** Dataset content **
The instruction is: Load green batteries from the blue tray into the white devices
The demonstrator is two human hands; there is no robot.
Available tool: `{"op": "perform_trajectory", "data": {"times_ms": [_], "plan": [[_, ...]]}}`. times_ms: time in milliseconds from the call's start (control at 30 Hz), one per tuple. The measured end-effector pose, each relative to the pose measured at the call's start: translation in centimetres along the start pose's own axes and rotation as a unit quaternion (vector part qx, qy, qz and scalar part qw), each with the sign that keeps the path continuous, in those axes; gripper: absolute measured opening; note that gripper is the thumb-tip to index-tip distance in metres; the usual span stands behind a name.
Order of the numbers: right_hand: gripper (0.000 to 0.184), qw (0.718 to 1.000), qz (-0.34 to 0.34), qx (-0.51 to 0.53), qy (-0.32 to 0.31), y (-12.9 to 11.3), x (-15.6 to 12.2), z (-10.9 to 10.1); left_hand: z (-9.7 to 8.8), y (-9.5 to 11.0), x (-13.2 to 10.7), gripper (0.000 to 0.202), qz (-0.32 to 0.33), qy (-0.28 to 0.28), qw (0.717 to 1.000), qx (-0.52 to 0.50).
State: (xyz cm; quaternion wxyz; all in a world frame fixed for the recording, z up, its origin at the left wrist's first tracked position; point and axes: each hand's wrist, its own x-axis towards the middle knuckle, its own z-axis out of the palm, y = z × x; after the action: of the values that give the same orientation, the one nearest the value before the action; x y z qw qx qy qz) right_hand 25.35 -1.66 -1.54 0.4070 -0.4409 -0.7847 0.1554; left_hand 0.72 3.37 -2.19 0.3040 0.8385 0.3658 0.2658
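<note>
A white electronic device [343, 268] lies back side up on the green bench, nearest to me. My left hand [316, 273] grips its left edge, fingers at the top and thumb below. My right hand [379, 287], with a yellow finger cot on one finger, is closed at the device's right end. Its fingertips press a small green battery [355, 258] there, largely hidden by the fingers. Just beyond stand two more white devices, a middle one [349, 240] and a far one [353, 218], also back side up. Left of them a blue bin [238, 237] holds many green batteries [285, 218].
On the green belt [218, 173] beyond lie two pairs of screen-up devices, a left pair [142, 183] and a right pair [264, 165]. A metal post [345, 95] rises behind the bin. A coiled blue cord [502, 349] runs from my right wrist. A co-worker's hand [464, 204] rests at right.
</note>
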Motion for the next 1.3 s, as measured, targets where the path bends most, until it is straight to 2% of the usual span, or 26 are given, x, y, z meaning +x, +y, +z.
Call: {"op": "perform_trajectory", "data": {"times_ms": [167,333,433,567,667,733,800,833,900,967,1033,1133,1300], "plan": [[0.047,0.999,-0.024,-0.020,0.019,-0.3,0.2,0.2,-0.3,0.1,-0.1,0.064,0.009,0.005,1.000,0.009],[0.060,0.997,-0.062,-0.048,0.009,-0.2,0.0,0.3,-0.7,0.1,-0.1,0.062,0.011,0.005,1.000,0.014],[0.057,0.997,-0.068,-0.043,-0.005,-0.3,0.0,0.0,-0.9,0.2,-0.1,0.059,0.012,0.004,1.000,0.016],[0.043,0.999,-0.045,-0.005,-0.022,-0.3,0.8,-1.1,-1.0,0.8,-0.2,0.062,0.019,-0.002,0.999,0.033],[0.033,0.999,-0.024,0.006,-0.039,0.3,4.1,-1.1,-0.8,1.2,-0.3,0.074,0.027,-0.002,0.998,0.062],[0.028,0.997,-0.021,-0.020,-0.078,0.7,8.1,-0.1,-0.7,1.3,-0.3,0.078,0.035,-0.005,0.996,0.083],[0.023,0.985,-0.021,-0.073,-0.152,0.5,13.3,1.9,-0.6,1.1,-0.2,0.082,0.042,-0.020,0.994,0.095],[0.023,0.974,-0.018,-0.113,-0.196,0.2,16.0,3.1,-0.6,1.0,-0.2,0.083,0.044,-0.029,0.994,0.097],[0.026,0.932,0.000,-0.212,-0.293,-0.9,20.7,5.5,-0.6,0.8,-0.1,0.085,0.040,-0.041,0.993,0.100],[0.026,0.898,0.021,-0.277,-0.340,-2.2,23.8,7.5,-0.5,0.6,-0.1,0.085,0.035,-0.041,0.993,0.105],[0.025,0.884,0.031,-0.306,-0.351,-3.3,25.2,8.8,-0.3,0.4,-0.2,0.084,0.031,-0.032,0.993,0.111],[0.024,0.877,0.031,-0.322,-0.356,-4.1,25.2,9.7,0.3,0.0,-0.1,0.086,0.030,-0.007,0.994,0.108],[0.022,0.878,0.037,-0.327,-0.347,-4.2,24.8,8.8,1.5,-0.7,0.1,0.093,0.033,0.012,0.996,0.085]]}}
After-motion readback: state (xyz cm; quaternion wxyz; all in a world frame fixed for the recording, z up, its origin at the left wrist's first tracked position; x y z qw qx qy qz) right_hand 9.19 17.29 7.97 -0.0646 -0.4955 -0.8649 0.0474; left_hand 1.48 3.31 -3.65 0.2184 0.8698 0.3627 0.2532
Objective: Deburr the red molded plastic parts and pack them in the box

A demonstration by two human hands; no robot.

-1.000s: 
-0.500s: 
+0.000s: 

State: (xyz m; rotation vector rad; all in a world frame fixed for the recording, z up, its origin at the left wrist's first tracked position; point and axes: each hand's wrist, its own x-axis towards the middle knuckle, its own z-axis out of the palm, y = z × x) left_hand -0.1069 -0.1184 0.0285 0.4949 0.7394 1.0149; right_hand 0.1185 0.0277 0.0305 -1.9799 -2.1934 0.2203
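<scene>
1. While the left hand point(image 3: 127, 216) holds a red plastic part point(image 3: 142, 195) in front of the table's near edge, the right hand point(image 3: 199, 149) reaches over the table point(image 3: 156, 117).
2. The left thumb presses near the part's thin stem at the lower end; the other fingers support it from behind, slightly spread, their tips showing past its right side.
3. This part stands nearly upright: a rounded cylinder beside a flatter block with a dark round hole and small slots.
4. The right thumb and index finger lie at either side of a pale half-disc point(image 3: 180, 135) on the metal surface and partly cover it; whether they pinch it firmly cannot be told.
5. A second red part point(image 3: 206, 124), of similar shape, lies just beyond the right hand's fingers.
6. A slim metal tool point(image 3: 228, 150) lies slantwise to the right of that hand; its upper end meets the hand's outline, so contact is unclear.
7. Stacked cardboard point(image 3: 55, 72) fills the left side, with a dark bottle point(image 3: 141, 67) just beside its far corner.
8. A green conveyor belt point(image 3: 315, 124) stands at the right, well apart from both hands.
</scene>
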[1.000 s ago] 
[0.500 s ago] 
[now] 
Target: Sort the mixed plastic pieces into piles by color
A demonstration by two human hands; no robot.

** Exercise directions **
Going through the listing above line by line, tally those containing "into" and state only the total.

** Answer space **
2